Akira dan Lavi diam sejenak.

"Ah, bagaimana kalau Esterna?" Usul Akira.

"Esterna?"

"Iya, dari kata estern yang artinya bintang…. Dia menandakan cinta kita yang berkelip terang, seperti bintang di langit malam."

"Esterna…. Ya, Esterna…. Nama yang bagus…. Esterna."

-X-X-X-

Sudah beberapa hari sejak Akira melahirkan anak pertamanya dengan Lavi. Lavi pun jadi sering berada di Black Order, menemani Akira dan anaknya. Allen dan Aya pun sudah pulang, dengan berita mengejutkan kalau Aya sedang hamil tiga bulan.

Kanda menelepon dari Jepang, katanya Yuufie juga sudah melahirkan anak laki-laki yang sehat. Kanda memberinya nama Yuuki. Bulan depan mereka akan pulang.

Tengah malam, saat semuanya sedang tidur, Esterna terbangun dan menangis.

"Duuh…. Begini lagi…." Keluh Lavi sambil terbangun bersama Akira.

"Jangan bilang begitu, dia kan masih bayi, lagipula kamu jarang terganggu. Aku setiap malam harus menjaga Esterna, jadi kurang tidur."

"Aku harus pergi misi pagi-pagi, jadi mengurus anak itu urusanmu."

Akira mulai marah. "Misi apanya? Kau tidak pernah kemana-mana selama ini! Siapa yang membuat?"

"Yang mau siapa?"

Kemudian mereka berhenti saat Esterna menangis lebih keras.

"Ah…. sekarang bukan waktunya bertengkar."

"Iya, Akira. Kau benar."

Akira menghampiri Esterna. "Iya sayang, kenapa? Lapar, ya?"

Lavi membawa selimut. "Aku akan pindah ke kamar kosong di sebelah kamar mandi, ngantuk."

"Huh, tidak mau gantian." Cela Akira sedikit kesal. Kemudian kembali ke Esterna yang terus menangis. "Iya, mau susu, ya?"

Akira membuka kemeja dan bra-nya untuk menyusui Esterna. Lavi melihatnya, payudara Akira lebih besar karena dia habis melahirkan. Tiba-tiba, nafsunya muncul.

"A…. Akira…."

BUAKK!!

Akira menonjok Lavi sekeras mungkin. Pukulan pertama setelah melahirkan….

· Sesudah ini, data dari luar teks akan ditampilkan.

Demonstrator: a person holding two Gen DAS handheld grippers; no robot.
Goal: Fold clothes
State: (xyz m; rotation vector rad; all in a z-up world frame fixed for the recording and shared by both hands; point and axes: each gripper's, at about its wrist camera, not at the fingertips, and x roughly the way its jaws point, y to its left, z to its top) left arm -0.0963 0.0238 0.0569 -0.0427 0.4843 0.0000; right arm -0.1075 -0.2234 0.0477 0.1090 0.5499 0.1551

"Pergi tidur, sana! Katanya ngantuk, hah?" Semprot Akira.

"Iya, iya…."

Dan Lavi pun meninggalkan kamar dengan sebagian wajah babak belur karena ditonjok Akira.

Akira menyusui bayinya untuk beberapa saat.

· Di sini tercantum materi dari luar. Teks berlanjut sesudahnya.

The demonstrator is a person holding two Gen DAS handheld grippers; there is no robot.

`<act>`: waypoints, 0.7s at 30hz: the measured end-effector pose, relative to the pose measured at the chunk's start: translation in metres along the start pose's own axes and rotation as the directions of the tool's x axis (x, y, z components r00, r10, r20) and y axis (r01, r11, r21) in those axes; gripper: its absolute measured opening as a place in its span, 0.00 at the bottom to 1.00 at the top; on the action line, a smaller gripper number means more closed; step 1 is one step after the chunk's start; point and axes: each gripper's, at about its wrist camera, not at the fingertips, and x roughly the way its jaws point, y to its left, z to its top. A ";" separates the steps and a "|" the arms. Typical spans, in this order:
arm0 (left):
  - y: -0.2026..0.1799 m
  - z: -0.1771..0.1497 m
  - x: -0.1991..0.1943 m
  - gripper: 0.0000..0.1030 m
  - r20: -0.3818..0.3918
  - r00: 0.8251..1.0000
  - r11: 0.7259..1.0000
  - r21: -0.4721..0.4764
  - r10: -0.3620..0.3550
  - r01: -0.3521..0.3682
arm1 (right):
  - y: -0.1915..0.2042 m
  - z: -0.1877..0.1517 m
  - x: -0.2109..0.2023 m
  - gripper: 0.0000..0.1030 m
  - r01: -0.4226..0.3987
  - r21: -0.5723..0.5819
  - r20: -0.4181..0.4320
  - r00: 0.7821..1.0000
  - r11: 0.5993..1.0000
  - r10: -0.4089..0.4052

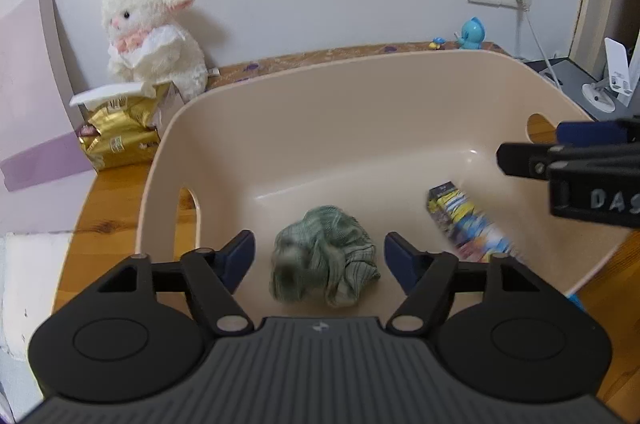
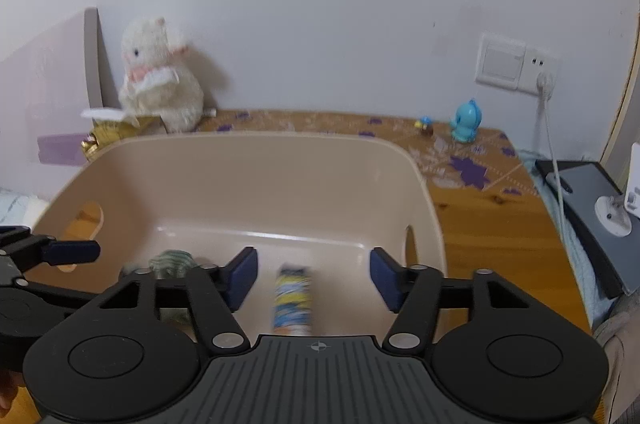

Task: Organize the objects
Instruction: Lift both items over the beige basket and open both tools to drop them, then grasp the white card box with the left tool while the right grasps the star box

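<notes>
A beige plastic bin (image 1: 360, 112) with handle cut-outs stands on the wooden table; it also shows in the right wrist view (image 2: 256, 184). In it lie a crumpled green cloth (image 1: 324, 258) and a colourful printed packet (image 1: 468, 224). My left gripper (image 1: 319, 256) is open over the bin, its fingers either side of the cloth without touching it. My right gripper (image 2: 312, 276) is open above the packet (image 2: 293, 300), which looks blurred. The cloth (image 2: 172, 262) peeks out at the left in the right wrist view. The right gripper shows at the right of the left wrist view (image 1: 532, 148).
A white plush rabbit (image 1: 152, 32) leans on the wall at the back left, over a gold foil bag (image 1: 120, 136). A blue toy figure (image 2: 466, 122) and a tiny figure (image 2: 424, 125) stand at the back right. A wall socket with cable (image 2: 544, 80) and a grey device (image 2: 588, 200) are at the right.
</notes>
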 end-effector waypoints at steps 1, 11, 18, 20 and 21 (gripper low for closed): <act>0.000 0.000 -0.004 0.80 0.016 1.000 1.000 0.003 0.006 -0.006 | -0.001 0.001 -0.006 0.71 -0.003 0.000 0.010 1.000 1.000 0.003; 0.017 -0.010 -0.050 0.87 0.101 0.995 1.000 -0.010 0.009 -0.008 | 0.005 0.001 -0.065 0.96 -0.006 -0.033 0.120 0.993 0.999 0.010; 0.028 -0.032 -0.084 0.88 0.152 0.988 0.999 -0.012 0.040 -0.039 | 0.015 -0.016 -0.091 1.00 0.011 -0.054 0.156 0.988 0.999 -0.002; 0.030 -0.040 -0.093 0.88 0.161 0.986 0.999 -0.006 0.052 -0.051 | 0.019 -0.023 -0.097 1.00 0.015 -0.065 0.160 0.987 0.998 -0.005; 0.032 -0.044 -0.096 0.88 0.162 0.985 0.999 -0.006 0.054 -0.054 | 0.021 -0.027 -0.101 1.00 0.018 -0.072 0.162 0.987 0.997 -0.006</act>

"Sudah kenyang?" Tanyanya saat melihat Esterna yang mulai mengantuk. Akira menganggap itu cukup dan mulai meninabobokan Esterna.

"Kalau sudah kenyang, tidur, ya."

Setelah melihat Esterna tidur, Akira menghela nafas lega. Kemudian kembali menaruh Esterna di boksnya.

"Fuah, jam 2. Masih bisa empat jam lagi."

Akira kembali tidur.

Jam setengah tiga, Esterna terbangun dan menangis lagi. Akira spontan terbangun, kemudian pergi ke kamar tempat Lavi tidur.

Akira mengangkat Heavenly Guns-nya.

DRR DD DD DD DD DD!!

"BANGUN!!"

DRR DD DD DD DD DD!!

Lavi terguling dari tempat tidur. "Kamu ini apa-apaan, sih?!" Teriaknya sambil memegangi dadanya yang dag-dig-dug.

"Bantu aku mengganti popok Esterna! Tidur melulu."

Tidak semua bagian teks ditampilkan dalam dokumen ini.